Start of Record set

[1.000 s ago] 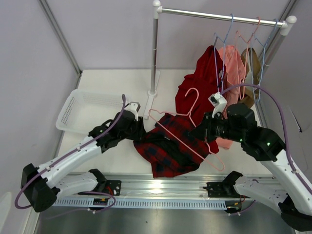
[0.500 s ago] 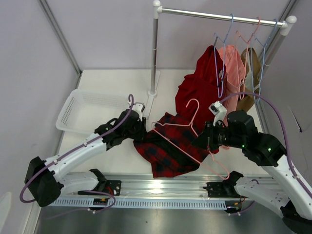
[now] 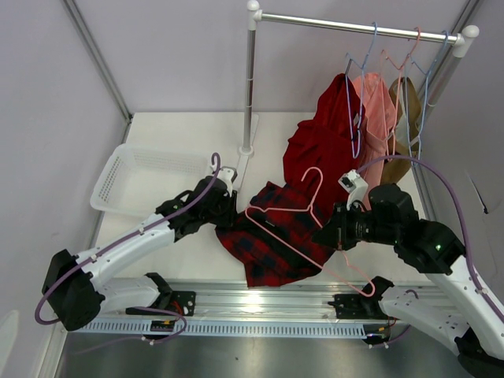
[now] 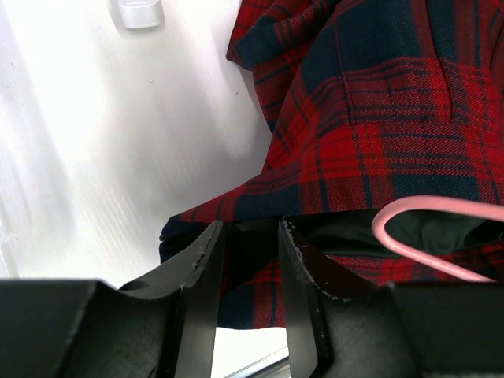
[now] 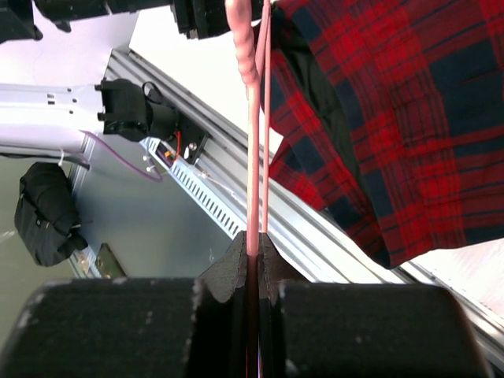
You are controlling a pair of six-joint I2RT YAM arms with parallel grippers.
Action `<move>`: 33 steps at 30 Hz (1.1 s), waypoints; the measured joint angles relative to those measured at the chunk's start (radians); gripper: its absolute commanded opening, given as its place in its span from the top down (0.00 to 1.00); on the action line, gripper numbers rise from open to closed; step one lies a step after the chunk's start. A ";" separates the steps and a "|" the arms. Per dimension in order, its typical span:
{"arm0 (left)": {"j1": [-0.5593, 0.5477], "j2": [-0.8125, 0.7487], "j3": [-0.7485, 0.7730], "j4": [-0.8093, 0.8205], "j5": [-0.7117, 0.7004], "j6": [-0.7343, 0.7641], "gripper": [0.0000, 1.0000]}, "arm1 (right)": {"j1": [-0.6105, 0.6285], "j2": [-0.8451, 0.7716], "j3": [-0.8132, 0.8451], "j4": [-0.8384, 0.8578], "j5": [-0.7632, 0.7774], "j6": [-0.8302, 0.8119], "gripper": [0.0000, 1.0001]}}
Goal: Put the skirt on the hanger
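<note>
My right jaws are clenched on the hanger [image 5: 252,157] wire over the skirt [image 4: 378,118]. My left jaws straddle its dark edge on the desk [image 4: 102,157]; I cannot tell whether they pinch it.

- We see a white table [image 3: 177,130] carrying everything.
- The garment rack's pole [image 3: 250,87] stands on it, toward the far side.
- A white slotted basket [image 3: 130,179] sits to the left of the pole's foot.
- The plaid skirt [image 3: 268,253] lies crumpled on the near side of the pole, slightly to its right.
</note>
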 measured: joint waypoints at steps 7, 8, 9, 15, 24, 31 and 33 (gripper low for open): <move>0.000 0.004 0.000 0.001 0.001 0.008 0.71 | 0.002 -0.002 -0.032 0.005 -0.039 0.011 1.00; 0.000 0.004 0.000 0.001 0.001 0.008 0.71 | 0.003 -0.002 -0.040 0.010 -0.044 0.014 1.00; 0.000 0.004 0.000 0.001 0.001 0.008 0.73 | 0.003 -0.002 -0.049 0.012 -0.048 0.017 1.00; 0.000 0.004 0.000 0.000 0.001 0.011 0.83 | 0.019 -0.003 -0.115 0.042 -0.053 0.040 1.00; 0.000 0.004 0.000 -0.001 0.004 0.018 0.91 | 0.058 0.002 -0.181 0.141 -0.032 0.085 1.00; 0.000 0.004 0.000 -0.005 0.005 0.018 0.85 | 0.080 0.002 -0.238 0.221 0.010 0.128 1.00; 0.000 0.004 0.002 -0.010 0.005 0.018 0.81 | 0.084 0.001 -0.253 0.238 0.029 0.140 1.00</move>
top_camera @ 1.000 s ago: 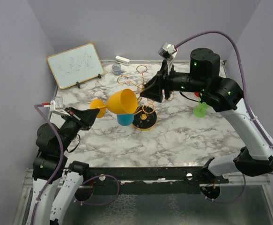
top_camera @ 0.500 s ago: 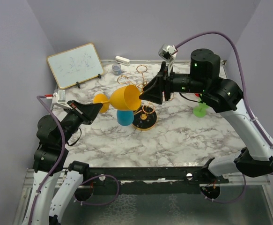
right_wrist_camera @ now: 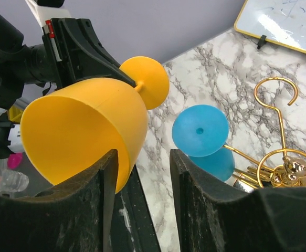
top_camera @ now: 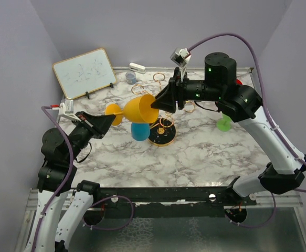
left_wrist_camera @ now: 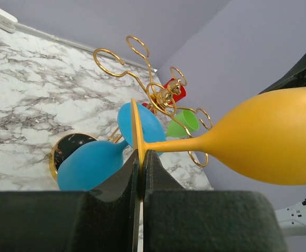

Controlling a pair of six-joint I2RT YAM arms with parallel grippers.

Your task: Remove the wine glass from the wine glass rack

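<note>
A yellow wine glass (top_camera: 139, 109) lies sideways in the air, left of the gold wine glass rack (top_camera: 162, 123). My left gripper (top_camera: 109, 119) is shut on the edge of its foot (left_wrist_camera: 137, 137); stem and bowl (left_wrist_camera: 268, 136) point right. My right gripper (top_camera: 158, 103) is open at the bowl's mouth (right_wrist_camera: 84, 126), with the bowl's wall between the jaws beside the left finger (right_wrist_camera: 108, 178). A blue wine glass (top_camera: 139, 131) hangs bowl-down on a rack arm, also seen in the left wrist view (left_wrist_camera: 90, 163) and the right wrist view (right_wrist_camera: 200, 130).
The rack's round black base (top_camera: 163, 137) stands mid-table. A green glass (top_camera: 225, 123) stands on the marble to the right, a red one (left_wrist_camera: 173, 89) behind the rack. A whiteboard (top_camera: 84, 73) leans at back left, with a small grey cup (top_camera: 130, 77) nearby.
My left gripper has lifted the yellow glass slightly up and right. My right arm has moved left, bringing its open jaws to the bowl's rim.
</note>
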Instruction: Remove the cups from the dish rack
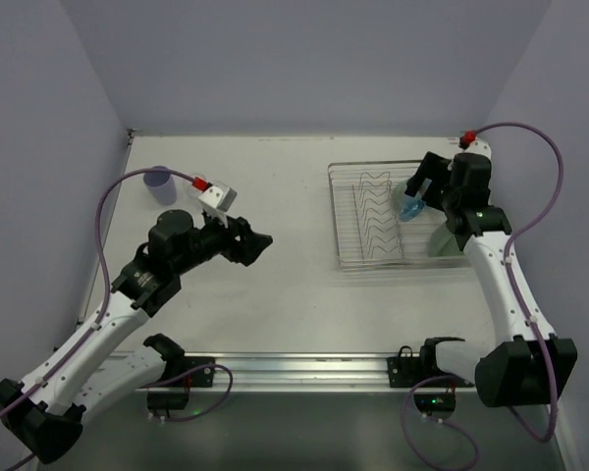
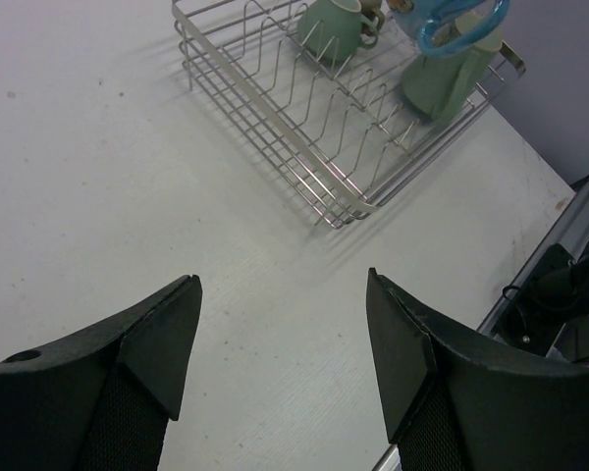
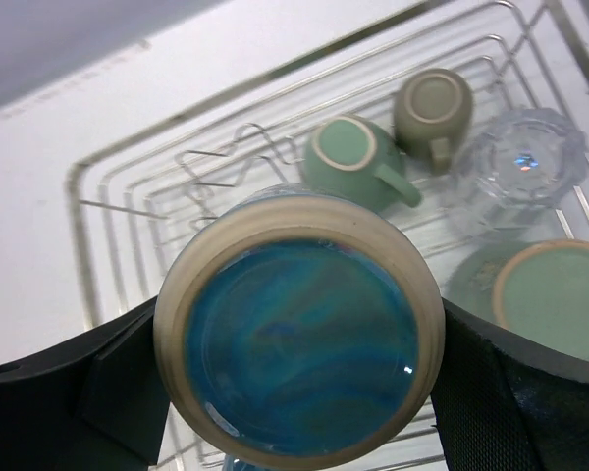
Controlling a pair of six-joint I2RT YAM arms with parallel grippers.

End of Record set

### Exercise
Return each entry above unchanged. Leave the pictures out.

### Reply
[1.000 s ago] 
[0.500 s ago] 
[now] 
[now] 
[now] 
You are controlling a pair of six-joint I2RT YAM arms with parallel grippers.
Action `<move>`: 33 steps at 30 Hz (1.1 s), waypoints; the measured joint angles relative to those measured at the chunk's start (radians); gripper: its absolute commanded opening, given as its place in its span from the top down (0.00 to 1.00); on the action line, gripper numbers rise from open to closed; step one lies a step after the chunk's start. A ";" separates the steps and a "|" the arms. Per dimension in order, its typical span:
{"arm0 (left)": {"j1": [-0.5593, 0.5477], "j2": [-0.8125, 0.7487], "j3": [-0.7485, 0.7730], "j4": [-0.8093, 0.8205], "j5": [-0.7117, 0.7004], "j6": [-0.7343, 0.7641], "gripper": [0.0000, 1.0000]}, "arm1 (right)": {"j1": [-0.6105, 0.6285], "j2": [-0.8451, 0.7716], "j3": [-0.8132, 0.8451], "j4": [-0.8384, 0.8578], "j5": [-0.7632, 0.7774], "j6": [-0.8302, 0.8119], "gripper": [0.0000, 1.0001]}}
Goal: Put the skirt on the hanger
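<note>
My right jaws are clenched on the hanger [image 5: 252,157] wire over the skirt [image 4: 378,118]. My left jaws straddle its dark edge on the desk [image 4: 102,157]; I cannot tell whether they pinch it.

- We see a white table [image 3: 177,130] carrying everything.
- The garment rack's pole [image 3: 250,87] stands on it, toward the far side.
- A white slotted basket [image 3: 130,179] sits to the left of the pole's foot.
- The plaid skirt [image 3: 268,253] lies crumpled on the near side of the pole, slightly to its right.
</note>
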 measured: joint waypoints at steps 7, 8, 9, 15, 24, 31 and 33 (gripper low for open): <move>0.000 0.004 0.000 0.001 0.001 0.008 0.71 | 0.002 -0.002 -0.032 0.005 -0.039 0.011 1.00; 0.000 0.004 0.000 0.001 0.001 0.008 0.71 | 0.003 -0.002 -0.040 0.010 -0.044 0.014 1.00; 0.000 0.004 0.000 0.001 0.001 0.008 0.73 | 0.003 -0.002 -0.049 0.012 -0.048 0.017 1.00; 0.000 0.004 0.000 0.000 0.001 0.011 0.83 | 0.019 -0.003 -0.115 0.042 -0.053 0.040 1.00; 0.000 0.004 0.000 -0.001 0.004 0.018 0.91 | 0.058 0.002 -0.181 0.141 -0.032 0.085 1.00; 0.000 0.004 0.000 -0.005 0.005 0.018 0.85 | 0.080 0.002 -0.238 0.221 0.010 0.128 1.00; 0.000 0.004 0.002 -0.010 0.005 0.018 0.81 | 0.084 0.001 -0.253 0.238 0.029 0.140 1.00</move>
top_camera @ 1.000 s ago: 
top_camera @ 0.500 s ago: 
right_wrist_camera @ now: 
top_camera @ now: 
left_wrist_camera @ now: 

Controlling a pair of six-joint I2RT YAM arms with parallel grippers.

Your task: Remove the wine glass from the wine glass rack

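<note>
A yellow wine glass (top_camera: 139, 109) lies sideways in the air, left of the gold wine glass rack (top_camera: 162, 123). My left gripper (top_camera: 109, 119) is shut on the edge of its foot (left_wrist_camera: 137, 137); stem and bowl (left_wrist_camera: 268, 136) point right. My right gripper (top_camera: 158, 103) is open at the bowl's mouth (right_wrist_camera: 84, 126), with the bowl's wall between the jaws beside the left finger (right_wrist_camera: 108, 178). A blue wine glass (top_camera: 139, 131) hangs bowl-down on a rack arm, also seen in the left wrist view (left_wrist_camera: 90, 163) and the right wrist view (right_wrist_camera: 200, 130).
The rack's round black base (top_camera: 163, 137) stands mid-table. A green glass (top_camera: 225, 123) stands on the marble to the right, a red one (left_wrist_camera: 173, 89) behind the rack. A whiteboard (top_camera: 84, 73) leans at back left, with a small grey cup (top_camera: 130, 77) nearby.
My left gripper has lifted the yellow glass slightly up and right. My right arm has moved left, bringing its open jaws to the bowl's rim.
</note>
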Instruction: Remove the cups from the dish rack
Controlling a pair of six-joint I2RT YAM arms with parallel grippers.

Work on this exercise is complete, and nothing remains.